One of the apps that ship with Nextcloud is Notes. It is not much more than its name says. You can open a note, type some text, and do some basic formatting stuff in markdown syntax. If you want, you can give each note a tag, which results in a folder, where that note is placed in. Those notes are synced as normal *.txt files to your file system in a folder named Notes, including the tagging subfolders. It's dead simple, but useful, as I described in my blog entry about writing a shopping list with org mode.

Of course you could just open one of those notes in Emacs, edit it, and save it back. But sometimes you want to sort some of your thoughts within a handfull of those notes, Then it would be useful to have all those notes in a single Org file, with a heading for every note, and subtrees for every tag. That is, what I made this (very small) script for.

#!/usr/bin/env python3
# coding: utf-8
from os import walk
f=[]
for (dirpath, dirnames, filenames) in walk("~/cloud/Notes"):
    print('* ' + dirpath.split('/')[-1].upper())
    for filename in filenames:
        if not filename[0]=='.':
            with open(dirpath + "/" + filename, 'r', encoding='UTF8') as f:
                text = f.readlines()
                if text:
                    print('** ' + text[0].rstrip() + '  [[file://' + dirpath + "/"
                        + filename + '][link]]')
                    print("#+BEGIN_SRC markdown :tangle " + dirpath + "/" + filename) 
                    for line in text:
                        print(line, end = '')
                    print()    
                    print("#+END_SRC") 

It takes all files in the Notes folder, and builds such an outline. Notes without a tag come first, followed by subtrees for every tag. The script just writes this tree to stdout, so you may pipe it to any file you want. For simplicity I do it in the crontab every hour, but I will try to integrate it with systemd so that it is rebuild everytime one of the notefiles changes.

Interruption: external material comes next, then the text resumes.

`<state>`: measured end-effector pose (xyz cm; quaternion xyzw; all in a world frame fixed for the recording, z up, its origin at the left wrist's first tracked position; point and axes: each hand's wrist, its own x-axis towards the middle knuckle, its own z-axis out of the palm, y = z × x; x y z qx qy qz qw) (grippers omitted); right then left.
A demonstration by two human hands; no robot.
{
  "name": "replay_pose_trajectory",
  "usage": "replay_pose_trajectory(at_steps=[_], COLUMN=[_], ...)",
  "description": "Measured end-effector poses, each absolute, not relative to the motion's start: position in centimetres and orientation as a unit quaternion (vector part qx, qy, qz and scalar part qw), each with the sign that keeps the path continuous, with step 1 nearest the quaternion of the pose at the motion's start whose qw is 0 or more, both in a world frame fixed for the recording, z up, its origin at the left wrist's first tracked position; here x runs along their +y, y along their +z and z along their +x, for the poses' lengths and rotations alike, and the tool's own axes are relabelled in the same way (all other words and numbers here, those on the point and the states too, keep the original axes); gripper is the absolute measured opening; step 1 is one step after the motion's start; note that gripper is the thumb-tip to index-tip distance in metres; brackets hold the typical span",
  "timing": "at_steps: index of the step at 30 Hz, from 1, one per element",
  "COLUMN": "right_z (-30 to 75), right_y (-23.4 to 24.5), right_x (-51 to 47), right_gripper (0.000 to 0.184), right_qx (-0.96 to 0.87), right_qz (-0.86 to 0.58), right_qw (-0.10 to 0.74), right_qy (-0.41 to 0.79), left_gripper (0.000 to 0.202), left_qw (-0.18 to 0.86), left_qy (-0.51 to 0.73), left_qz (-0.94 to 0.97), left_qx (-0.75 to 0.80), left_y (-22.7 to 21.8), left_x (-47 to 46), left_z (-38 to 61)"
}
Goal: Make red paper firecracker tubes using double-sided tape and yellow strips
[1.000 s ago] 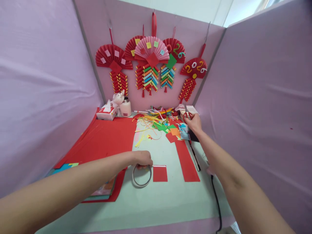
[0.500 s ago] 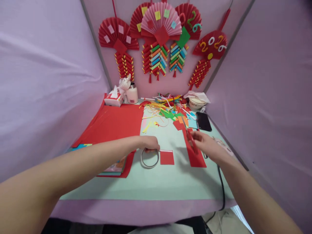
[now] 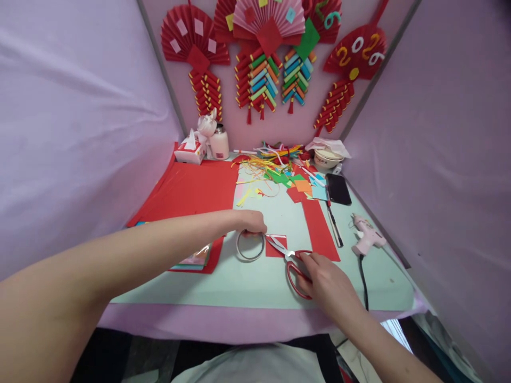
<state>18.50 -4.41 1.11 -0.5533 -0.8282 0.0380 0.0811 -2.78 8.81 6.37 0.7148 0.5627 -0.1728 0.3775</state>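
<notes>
My left hand (image 3: 252, 221) is closed on the top of a roll of tape (image 3: 250, 259), which stands on its edge on the table. From there a thin white strip of tape runs along the top edge of a small red paper square (image 3: 272, 251). My right hand (image 3: 327, 279) grips the red handles of a pair of scissors (image 3: 289, 255). The blades are slightly apart and point left over the square. Their tips are at the tape close to my left fingers; whether they touch it I cannot tell.
A long red paper strip (image 3: 319, 229) lies behind my right hand. Further right are a dark pen-like tool (image 3: 334, 223), a pink glue gun (image 3: 366, 236) with its cord, and a black phone (image 3: 338, 189). Large red sheets (image 3: 195, 186) cover the left; colourful scraps (image 3: 283, 175) lie behind.
My right hand has brought the scissors from above the long red strip left and nearer, over the small square. My left hand keeps hold of the tape roll. The view has tilted down.
</notes>
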Motion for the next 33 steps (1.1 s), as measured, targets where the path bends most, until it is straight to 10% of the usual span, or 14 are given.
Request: replay_pose_trajectory(at_steps=[33], right_z=[18.1], right_y=[1.4], right_x=[-4.0], right_gripper=[0.028], right_qx=[-0.834], right_qz=[-0.55], right_qw=[0.034], right_qy=[0.021], left_gripper=[0.027], left_qw=[0.5], left_qy=[-0.153], left_qz=[0.647], left_qx=[0.555], left_y=[7.5], left_x=[10.0], left_z=[-5.7])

The magic happens within each of the headings. Instead of just filling the content of each heading with the text fom the note file, I wrapped it in an source block:

* PERSONAL
** Bucket List
#+BEGIN_SRC markdown :tangle ~/cloud/Notes/personal/Bucket List.txt
Bucket List
===========

ToDo
----
Glasbodenboot fahren
Fallschirmsimulator fliegen
Zero-G Flug
Seeed auf der Waldbühne Berlin

Done
----
Atomium besichtigen

#+END_SRC

Because the source block is of the type markdown, it is shown using the markdown renderer, so headings are highlighted, links are clickable, etc.. The filename in the :tangle attribute is the original filename of the file, the note is stored in. Using that, it is easy to store all those notes back into its repective files with a single org-tangle-file (C-c C-v t) command within Org mode. I even tied that command to the after-save-hook, so every time I save my org file, all Notes are also updated.